*** Listed entries Section Begins ***

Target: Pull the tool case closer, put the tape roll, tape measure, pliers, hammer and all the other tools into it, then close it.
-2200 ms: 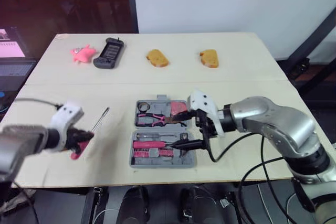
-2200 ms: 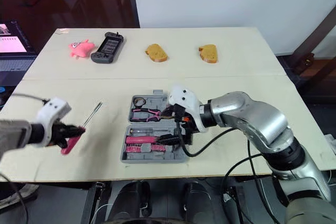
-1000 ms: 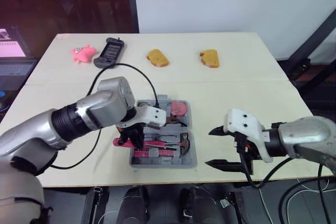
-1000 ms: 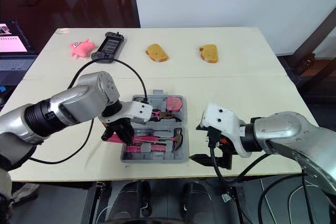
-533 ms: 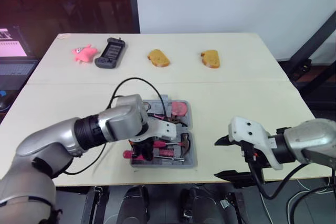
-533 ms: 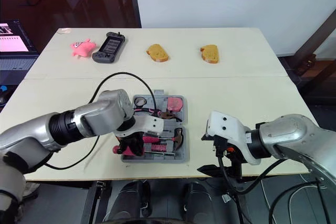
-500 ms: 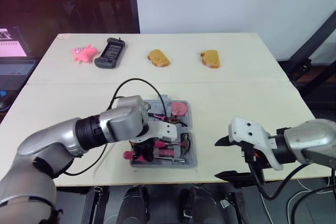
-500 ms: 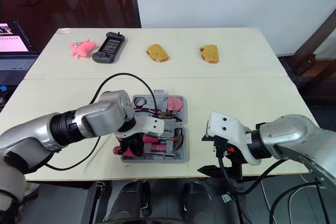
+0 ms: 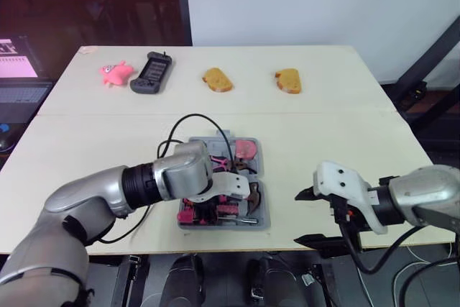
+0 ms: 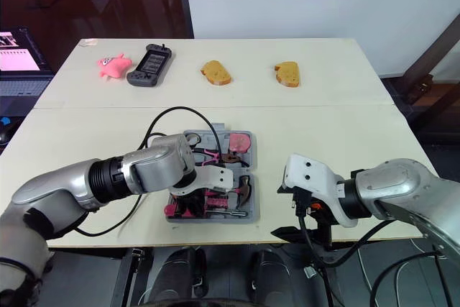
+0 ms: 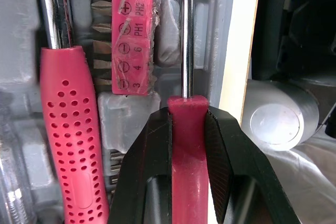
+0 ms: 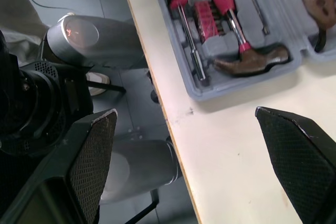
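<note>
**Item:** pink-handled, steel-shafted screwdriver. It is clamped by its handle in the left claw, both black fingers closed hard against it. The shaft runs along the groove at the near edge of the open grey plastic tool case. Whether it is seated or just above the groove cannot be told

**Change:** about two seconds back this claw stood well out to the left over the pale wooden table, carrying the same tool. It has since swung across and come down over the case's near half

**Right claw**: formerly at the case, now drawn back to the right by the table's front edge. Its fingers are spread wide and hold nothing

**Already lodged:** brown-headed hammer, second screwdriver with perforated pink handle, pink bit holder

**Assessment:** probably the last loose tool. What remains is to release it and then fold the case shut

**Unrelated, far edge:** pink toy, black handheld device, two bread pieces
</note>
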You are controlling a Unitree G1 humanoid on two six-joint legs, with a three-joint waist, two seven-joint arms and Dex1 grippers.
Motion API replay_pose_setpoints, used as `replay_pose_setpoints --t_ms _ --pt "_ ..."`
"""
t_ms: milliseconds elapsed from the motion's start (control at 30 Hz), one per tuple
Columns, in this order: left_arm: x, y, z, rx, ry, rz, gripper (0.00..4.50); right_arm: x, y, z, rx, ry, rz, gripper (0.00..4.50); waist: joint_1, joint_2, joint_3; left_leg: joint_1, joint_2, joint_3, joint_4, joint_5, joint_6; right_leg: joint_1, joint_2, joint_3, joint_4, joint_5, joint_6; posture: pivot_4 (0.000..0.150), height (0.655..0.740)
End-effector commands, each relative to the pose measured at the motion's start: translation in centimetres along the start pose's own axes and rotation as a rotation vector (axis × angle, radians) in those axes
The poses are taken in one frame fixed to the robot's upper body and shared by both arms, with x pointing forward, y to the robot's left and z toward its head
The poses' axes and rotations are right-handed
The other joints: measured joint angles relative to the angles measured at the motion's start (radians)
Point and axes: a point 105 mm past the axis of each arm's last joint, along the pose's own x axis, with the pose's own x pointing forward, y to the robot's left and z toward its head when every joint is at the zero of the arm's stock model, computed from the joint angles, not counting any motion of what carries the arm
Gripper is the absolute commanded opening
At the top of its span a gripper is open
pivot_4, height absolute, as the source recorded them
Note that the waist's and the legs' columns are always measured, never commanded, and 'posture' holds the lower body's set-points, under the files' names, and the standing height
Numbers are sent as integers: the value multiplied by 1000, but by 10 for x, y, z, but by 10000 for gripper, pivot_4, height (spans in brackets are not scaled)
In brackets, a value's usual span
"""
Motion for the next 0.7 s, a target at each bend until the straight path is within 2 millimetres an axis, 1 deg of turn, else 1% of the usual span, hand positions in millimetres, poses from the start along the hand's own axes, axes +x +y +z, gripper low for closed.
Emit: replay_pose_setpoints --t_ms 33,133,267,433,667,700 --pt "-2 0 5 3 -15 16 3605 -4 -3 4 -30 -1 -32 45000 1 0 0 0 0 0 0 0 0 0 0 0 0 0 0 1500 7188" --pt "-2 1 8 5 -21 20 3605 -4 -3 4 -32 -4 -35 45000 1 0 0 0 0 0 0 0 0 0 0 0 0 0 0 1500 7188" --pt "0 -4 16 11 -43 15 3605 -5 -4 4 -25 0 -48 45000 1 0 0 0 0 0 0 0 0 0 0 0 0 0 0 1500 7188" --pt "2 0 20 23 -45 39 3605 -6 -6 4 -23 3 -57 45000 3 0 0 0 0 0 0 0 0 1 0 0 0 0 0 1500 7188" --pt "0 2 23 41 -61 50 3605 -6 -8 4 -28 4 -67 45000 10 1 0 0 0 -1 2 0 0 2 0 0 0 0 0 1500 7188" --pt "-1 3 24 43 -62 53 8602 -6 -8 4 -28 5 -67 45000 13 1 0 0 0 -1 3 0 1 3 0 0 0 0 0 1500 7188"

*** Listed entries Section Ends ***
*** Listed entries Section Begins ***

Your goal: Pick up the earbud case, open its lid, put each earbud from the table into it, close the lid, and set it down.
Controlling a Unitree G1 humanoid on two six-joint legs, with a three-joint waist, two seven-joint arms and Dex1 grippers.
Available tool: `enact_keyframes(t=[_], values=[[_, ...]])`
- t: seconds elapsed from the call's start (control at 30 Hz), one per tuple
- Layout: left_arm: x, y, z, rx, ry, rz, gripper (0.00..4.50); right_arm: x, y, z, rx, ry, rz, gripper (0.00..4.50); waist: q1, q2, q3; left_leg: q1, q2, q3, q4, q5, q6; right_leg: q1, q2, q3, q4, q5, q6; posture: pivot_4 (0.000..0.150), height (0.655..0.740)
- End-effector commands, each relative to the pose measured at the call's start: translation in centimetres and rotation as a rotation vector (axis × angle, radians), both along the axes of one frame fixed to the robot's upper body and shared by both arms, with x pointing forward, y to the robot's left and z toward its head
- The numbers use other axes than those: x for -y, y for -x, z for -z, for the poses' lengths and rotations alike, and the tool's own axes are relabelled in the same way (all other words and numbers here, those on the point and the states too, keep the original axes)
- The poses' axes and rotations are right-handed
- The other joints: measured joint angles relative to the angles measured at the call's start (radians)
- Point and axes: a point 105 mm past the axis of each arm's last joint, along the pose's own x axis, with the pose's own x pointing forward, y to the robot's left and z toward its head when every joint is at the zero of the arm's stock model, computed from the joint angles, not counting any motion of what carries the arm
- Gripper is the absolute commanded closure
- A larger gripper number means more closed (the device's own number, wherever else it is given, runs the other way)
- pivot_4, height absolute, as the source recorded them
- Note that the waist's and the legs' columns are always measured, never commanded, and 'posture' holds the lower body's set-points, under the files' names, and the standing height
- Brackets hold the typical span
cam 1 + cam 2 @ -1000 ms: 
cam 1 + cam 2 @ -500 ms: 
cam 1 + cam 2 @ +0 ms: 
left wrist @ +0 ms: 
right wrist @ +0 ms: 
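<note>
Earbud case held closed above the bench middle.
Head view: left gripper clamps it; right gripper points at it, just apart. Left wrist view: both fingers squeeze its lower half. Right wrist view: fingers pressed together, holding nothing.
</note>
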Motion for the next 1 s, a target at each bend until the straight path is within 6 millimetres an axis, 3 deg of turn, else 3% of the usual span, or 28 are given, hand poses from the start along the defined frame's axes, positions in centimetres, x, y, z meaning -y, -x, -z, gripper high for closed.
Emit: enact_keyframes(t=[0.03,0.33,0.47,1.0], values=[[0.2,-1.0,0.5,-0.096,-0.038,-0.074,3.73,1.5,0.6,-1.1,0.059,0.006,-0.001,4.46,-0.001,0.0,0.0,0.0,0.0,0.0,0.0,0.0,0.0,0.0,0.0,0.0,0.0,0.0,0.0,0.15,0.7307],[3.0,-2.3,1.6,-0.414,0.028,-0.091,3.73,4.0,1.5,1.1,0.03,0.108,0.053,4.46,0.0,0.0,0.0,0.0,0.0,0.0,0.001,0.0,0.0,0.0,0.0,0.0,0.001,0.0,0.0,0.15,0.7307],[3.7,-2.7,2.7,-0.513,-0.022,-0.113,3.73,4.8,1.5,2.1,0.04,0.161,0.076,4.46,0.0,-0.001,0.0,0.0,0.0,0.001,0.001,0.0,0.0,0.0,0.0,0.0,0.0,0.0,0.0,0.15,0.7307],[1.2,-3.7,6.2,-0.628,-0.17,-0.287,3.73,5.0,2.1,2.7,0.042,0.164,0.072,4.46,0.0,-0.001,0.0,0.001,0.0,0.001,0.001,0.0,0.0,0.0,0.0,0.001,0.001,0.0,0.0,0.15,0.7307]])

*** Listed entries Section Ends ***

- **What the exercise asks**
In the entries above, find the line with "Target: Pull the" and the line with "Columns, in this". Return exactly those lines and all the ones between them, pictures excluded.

- **Final answer**
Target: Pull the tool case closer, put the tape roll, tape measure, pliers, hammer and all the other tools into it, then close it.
-2200 ms: 
-2200 ms: 
-1000 ms: 
-1000 ms: 
-533 ms: 
-533 ms: 
-500 ms: 
-500 ms: 
+0 ms: 
+0 ms: 
+0 ms: 
+0 ms: 
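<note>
**Item:** pink-handled, steel-shafted screwdriver. It is clamped by its handle in the left claw, both black fingers closed hard against it. The shaft runs along the groove at the near edge of the open grey plastic tool case. Whether it is seated or just above the groove cannot be told

**Change:** about two seconds back this claw stood well out to the left over the pale wooden table, carrying the same tool. It has since swung across and come down over the case's near half

**Right claw**: formerly at the case, now drawn back to the right by the table's front edge. Its fingers are spread wide and hold nothing

**Already lodged:** brown-headed hammer, second screwdriver with perforated pink handle, pink bit holder

**Assessment:** probably the last loose tool. What remains is to release it and then fold the case shut

**Unrelated, far edge:** pink toy, black handheld device, two bread pieces
</note>
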You are controlling a Unitree G1 humanoid on two six-joint legs, with a three-joint waist, two seven-joint arms and Dex1 grippers.
Motion API replay_pose_setpoints, used as `replay_pose_setpoints --t_ms _ --pt "_ ..."`
"""
t_ms: milliseconds elapsed from the motion's start (control at 30 Hz), one per tuple
Columns, in this order: left_arm: x, y, z, rx, ry, rz, gripper (0.00..4.50); right_arm: x, y, z, rx, ry, rz, gripper (0.00..4.50); waist: joint_1, joint_2, joint_3; left_leg: joint_1, joint_2, joint_3, joint_4, joint_5, joint_6; right_leg: joint_1, joint_2, joint_3, joint_4, joint_5, joint_6; posture: pivot_4 (0.000..0.150), height (0.655..0.740)

No more work is needed for this exercise.